=== Task details ===
What you return should be the full listing, exactly as given.

**********

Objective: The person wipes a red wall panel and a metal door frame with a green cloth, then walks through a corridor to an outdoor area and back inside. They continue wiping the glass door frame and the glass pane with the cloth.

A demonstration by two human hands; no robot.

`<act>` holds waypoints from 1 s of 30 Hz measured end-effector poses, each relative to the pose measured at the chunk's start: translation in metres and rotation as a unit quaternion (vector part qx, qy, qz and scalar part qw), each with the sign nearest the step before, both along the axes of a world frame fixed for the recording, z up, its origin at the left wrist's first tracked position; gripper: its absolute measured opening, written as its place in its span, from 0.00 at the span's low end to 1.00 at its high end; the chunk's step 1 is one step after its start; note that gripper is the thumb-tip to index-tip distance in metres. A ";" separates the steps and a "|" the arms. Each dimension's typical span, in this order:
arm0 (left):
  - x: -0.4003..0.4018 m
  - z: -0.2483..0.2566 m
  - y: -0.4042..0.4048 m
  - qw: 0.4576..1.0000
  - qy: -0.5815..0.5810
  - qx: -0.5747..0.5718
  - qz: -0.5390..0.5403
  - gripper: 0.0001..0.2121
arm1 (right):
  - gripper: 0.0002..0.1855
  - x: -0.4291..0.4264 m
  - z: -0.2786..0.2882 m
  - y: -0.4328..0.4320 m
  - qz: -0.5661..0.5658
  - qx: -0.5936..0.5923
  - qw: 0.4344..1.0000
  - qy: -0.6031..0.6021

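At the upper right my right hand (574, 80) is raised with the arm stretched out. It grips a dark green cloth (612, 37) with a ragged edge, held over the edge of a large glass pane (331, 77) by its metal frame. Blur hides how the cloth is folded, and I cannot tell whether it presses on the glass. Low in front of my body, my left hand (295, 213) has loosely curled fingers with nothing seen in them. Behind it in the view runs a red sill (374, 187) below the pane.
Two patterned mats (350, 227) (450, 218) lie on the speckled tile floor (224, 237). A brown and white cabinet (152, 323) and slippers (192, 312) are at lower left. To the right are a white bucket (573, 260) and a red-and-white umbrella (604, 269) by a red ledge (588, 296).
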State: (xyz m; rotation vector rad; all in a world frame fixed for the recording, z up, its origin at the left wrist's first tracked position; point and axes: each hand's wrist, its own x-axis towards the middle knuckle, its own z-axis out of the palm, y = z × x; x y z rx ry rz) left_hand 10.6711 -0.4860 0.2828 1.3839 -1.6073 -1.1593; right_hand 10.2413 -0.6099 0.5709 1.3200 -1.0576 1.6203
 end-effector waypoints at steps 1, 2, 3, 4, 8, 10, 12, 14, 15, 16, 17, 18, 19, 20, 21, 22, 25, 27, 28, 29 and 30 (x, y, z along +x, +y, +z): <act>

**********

=== Exercise result ===
Objective: The person wipes a red wall panel and a metal door frame with a green cloth, then walks through a corridor to an outdoor area and back inside. They continue wiping the glass door frame and the glass pane with the cloth.

A demonstration by two human hands; no robot.

`<act>` holds waypoints from 1 s of 30 Hz measured end-effector poses, each relative to the pose measured at the chunk's start: translation in metres and rotation as a unit quaternion (vector part qx, qy, qz and scalar part qw), each with the sign nearest the step before, both along the axes of a world frame fixed for the recording, z up, its origin at the left wrist's first tracked position; gripper: its absolute measured opening, written as its place in its span, from 0.00 at the span's low end to 1.00 at its high end; the chunk's step 1 is one step after its start; note that gripper is the thumb-tip to index-tip distance in metres. A ";" separates the steps and a "|" the arms. Each dimension's typical span, in this order:
arm0 (left):
  - x: -0.4003..0.4018 m
  - z: -0.2483..0.2566 m
  - y: -0.4042..0.4048 m
  - qw: 0.4576..1.0000
  - qy: -0.5815..0.5810
  - qx: -0.5747..0.5718
  - qz: -0.5390..0.5403
  - gripper: 0.0001..0.2121
arm1 (right):
  - gripper: 0.0002..0.1855
  - x: -0.4291..0.4264 m
  - z: -0.2786..0.2882 m
  - y: -0.4328..0.4320 m
  - qz: -0.5661..0.5658
  - qx: -0.5936..0.5923
  - qw: 0.4344..1.0000
  - qy: -0.6031..0.6021

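At the upper right my right hand (574, 80) is raised with the arm stretched out. It grips a dark green cloth (612, 37) with a ragged edge, held over the edge of a large glass pane (331, 77) by its metal frame. Blur hides how the cloth is folded, and I cannot tell whether it presses on the glass. Low in front of my body, my left hand (295, 213) has loosely curled fingers with nothing seen in them. Behind it in the view runs a red sill (374, 187) below the pane.
Two patterned mats (350, 227) (450, 218) lie on the speckled tile floor (224, 237). A brown and white cabinet (152, 323) and slippers (192, 312) are at lower left. To the right are a white bucket (573, 260) and a red-and-white umbrella (604, 269) by a red ledge (588, 296).
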State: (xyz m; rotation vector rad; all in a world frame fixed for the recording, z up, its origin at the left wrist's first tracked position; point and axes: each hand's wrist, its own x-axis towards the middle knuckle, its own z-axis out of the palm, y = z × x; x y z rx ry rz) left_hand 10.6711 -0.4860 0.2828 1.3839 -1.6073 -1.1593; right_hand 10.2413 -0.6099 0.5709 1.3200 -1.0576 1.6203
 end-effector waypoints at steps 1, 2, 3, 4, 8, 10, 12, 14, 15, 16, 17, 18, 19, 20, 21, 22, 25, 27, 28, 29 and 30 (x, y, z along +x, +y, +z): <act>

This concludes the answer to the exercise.